Without leaving anything out, print every line of the data.
━━ The data
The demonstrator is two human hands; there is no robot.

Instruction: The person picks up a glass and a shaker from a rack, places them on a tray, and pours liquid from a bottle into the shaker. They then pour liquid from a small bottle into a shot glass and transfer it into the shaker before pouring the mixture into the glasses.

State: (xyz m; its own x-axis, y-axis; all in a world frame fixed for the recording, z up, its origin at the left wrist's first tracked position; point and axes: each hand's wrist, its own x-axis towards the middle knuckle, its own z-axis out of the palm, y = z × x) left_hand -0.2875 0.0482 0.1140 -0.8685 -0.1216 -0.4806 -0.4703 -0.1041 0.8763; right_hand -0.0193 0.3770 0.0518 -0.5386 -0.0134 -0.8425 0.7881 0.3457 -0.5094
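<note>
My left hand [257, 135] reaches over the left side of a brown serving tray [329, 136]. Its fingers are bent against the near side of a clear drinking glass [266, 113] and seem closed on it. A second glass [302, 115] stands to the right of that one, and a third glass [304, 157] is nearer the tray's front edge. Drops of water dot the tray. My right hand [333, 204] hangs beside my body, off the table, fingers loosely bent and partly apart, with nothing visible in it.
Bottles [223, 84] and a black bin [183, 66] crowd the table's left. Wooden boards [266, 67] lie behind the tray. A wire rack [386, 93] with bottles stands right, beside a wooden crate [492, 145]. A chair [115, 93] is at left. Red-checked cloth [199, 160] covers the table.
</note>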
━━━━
### Result:
The demonstrator is two human hands; there is no robot.

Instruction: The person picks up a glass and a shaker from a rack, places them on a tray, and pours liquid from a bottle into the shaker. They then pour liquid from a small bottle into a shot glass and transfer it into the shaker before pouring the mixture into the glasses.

State: (xyz m; its own x-axis, y-axis; all in a world frame fixed for the recording, z up, its origin at the left wrist's first tracked position; point and axes: each hand's wrist, its own x-axis towards the middle knuckle, its own z-axis out of the palm, y = z × x) left_hand -0.2875 0.0482 0.1140 -0.8685 -0.1216 -0.4806 -0.4703 -0.1041 0.8763; right_hand -0.0193 0.3770 0.0518 -0.5386 -0.0134 -0.8425 0.7881 0.3457 -0.5094
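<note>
My left hand [257, 135] reaches over the left side of a brown serving tray [329, 136]. Its fingers are bent against the near side of a clear drinking glass [266, 113] and seem closed on it. A second glass [302, 115] stands to the right of that one, and a third glass [304, 157] is nearer the tray's front edge. Drops of water dot the tray. My right hand [333, 204] hangs beside my body, off the table, fingers loosely bent and partly apart, with nothing visible in it.
Bottles [223, 84] and a black bin [183, 66] crowd the table's left. Wooden boards [266, 67] lie behind the tray. A wire rack [386, 93] with bottles stands right, beside a wooden crate [492, 145]. A chair [115, 93] is at left. Red-checked cloth [199, 160] covers the table.
</note>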

Nothing more will be written for this answer.